Note: None identified - the bill has a simple structure with a single actor (Secretary of HHS) and clear definitions

Key Definitions

Terms defined in this bill

3 terms
"multi-cancer early detection screening test" §section_2_nnn

A test furnished to an individual for the concurrent detection of multiple cancer types across multiple organ sites on or after January 1, 2028, that: (A) is cleared under section 510(k), classified under section 513(f)(2), or approved under section 515 of the Federal Food, Drug, and Cosmetic Act; (B) is either (i) a genomic sequencing blood or blood product test that includes the analysis of cell-free nucleic acids, or (ii) a test based on samples of biological material that provides results comparable to those obtained with a test described in clause (i); and (C) the Secretary determines is reasonable and necessary for the prevention or early detection of an illness or disability and appropriate for individuals entitled to benefits under part A or enrolled under part B

"payment amount" §section_2_payment

Before January 1, 2031: equal to the payment amount for a multi-target stool screening DNA test (e.g., Cologuard). On or after January 1, 2031: the lesser of the stool test amount or the payment amount determined under section 1834A (Clinical Laboratory Fee Schedule)
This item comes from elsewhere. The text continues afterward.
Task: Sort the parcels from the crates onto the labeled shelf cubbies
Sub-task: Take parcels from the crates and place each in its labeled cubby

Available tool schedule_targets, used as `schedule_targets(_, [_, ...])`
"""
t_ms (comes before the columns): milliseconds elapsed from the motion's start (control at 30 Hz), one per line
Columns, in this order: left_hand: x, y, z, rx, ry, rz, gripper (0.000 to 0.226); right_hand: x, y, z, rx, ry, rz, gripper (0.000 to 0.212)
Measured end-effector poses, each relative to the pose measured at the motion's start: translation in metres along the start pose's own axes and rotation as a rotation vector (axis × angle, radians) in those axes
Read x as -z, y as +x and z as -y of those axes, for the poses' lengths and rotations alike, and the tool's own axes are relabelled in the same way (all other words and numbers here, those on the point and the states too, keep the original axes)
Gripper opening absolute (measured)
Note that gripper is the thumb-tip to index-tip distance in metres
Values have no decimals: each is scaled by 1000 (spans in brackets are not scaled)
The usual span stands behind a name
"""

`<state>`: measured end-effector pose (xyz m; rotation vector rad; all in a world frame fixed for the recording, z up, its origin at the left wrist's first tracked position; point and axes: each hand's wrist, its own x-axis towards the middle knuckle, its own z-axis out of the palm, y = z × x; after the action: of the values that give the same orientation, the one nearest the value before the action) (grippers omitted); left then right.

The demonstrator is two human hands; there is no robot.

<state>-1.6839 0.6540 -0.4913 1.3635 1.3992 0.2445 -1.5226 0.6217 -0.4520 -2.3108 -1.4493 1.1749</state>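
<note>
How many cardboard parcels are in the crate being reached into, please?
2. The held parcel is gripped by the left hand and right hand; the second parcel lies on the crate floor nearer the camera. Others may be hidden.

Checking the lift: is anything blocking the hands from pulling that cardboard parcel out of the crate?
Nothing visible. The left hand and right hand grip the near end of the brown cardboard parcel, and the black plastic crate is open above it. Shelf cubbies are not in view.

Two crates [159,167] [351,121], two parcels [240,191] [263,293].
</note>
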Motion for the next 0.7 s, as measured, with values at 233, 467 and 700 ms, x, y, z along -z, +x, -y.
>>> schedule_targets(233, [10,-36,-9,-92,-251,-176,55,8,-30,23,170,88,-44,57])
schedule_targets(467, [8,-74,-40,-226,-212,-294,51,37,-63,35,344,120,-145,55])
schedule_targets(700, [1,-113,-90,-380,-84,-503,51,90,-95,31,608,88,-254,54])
"age eligibility" §section_2_eligibility

For 2028: age 68 years. For each succeeding year: the age specified for the preceding year, increased by 1 year (so 69 in 2029, 70 in 2030, etc.). Frequency: once per 12 months. These limitations do not apply if USPSTF recommends the test with grade A or B

We use a combination of our own taxonomy and classification in addition to large language models to assess meaning and potential beneficiaries. High confidence means strong textual evidence. Always verify with the original bill text.